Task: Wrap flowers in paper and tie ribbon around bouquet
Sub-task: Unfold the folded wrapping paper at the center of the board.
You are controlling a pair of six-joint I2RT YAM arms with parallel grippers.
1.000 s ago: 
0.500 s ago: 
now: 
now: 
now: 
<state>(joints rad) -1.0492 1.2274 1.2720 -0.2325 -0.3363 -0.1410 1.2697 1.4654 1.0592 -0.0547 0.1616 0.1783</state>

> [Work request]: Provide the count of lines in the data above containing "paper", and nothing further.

> [Task response]: 2